The Opium and Tobacco Fields in Afghanistan, Human Slavery, and Tobacco Butts As a Road to Freedom
Human trafficking is the third most lucrative global enterprise in the world today, with children going missing approximately once every 22 seconds, and profits in the range of 333 billion dollar yearly, to serve as forced labourers, sex slaves, indentured servants, or as a source of organs for the black market.
In the middle east though, human trafficking and slavery is intimately tied to the opium and tobacco fields, with girls either being forced into the fields as opium brides by child marriages and cultural mores, or simply stolen and sold as field workers. They live in great danger from roving gangs, from their overseers, or from their husbands for seeking an education or trying to better themselves as people. Women are grabbed from nearby villiages to work in the outlying fields to work as opium brides, and children are used as forced slavery in tobacco fields.
Recent technological advances, however, suggests that this entire horror – and the world economy – can be flipped right on its head.
How you might ask? The lowly cigarette butt.

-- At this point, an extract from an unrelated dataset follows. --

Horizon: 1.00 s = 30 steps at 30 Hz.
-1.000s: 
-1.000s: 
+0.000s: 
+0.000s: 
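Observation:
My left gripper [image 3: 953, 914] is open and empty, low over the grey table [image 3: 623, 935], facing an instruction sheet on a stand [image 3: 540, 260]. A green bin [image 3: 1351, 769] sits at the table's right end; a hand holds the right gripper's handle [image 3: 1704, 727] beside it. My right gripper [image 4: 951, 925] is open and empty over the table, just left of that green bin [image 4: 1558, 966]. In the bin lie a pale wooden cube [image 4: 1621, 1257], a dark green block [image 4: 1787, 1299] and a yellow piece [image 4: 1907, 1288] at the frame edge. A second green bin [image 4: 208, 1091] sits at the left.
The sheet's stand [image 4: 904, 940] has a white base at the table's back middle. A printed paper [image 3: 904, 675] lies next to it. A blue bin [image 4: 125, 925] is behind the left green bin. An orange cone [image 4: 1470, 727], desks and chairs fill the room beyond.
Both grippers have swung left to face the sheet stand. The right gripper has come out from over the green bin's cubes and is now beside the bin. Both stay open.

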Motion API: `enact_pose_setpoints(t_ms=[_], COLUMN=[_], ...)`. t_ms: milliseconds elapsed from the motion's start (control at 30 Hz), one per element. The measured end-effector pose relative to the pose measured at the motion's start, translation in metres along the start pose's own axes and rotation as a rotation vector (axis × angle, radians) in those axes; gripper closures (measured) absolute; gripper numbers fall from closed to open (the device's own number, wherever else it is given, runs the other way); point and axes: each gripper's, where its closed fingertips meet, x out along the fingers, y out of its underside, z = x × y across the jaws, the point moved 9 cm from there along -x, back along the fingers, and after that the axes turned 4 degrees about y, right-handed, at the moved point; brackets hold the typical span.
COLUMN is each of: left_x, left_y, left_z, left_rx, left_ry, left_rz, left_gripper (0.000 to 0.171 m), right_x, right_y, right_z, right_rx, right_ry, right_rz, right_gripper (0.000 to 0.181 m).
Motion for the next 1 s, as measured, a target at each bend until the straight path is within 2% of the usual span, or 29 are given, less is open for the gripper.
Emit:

A recent technological breakthrough has indicated that the heavy metals in the waste products of cigarettes can be used to create more powerful and efficient supercapitors, and the fibre from the butts can also be used to fabrics. The pollutants in the butts themselves can be leached out and used as a milder form of pesticide than those created by companies like Monsanto.
The real question is how this information is used. Cigarette butts are, to be sure, an unlikely commodity, but the poorest of smokers frequently pick them to support their addiction.
The girls and children in the middle east and Africa who work at tobacco fields or opium fields have no choice about being there at the present, and there aren’t enough factory or industry type jobs there at present.
However, with proper partnership with a global NGO, this waste material can be used to create jobs, level the playing field across the globe, empower both the poor and indigenous in North America and overseas, and create new methods of storing and creating energy.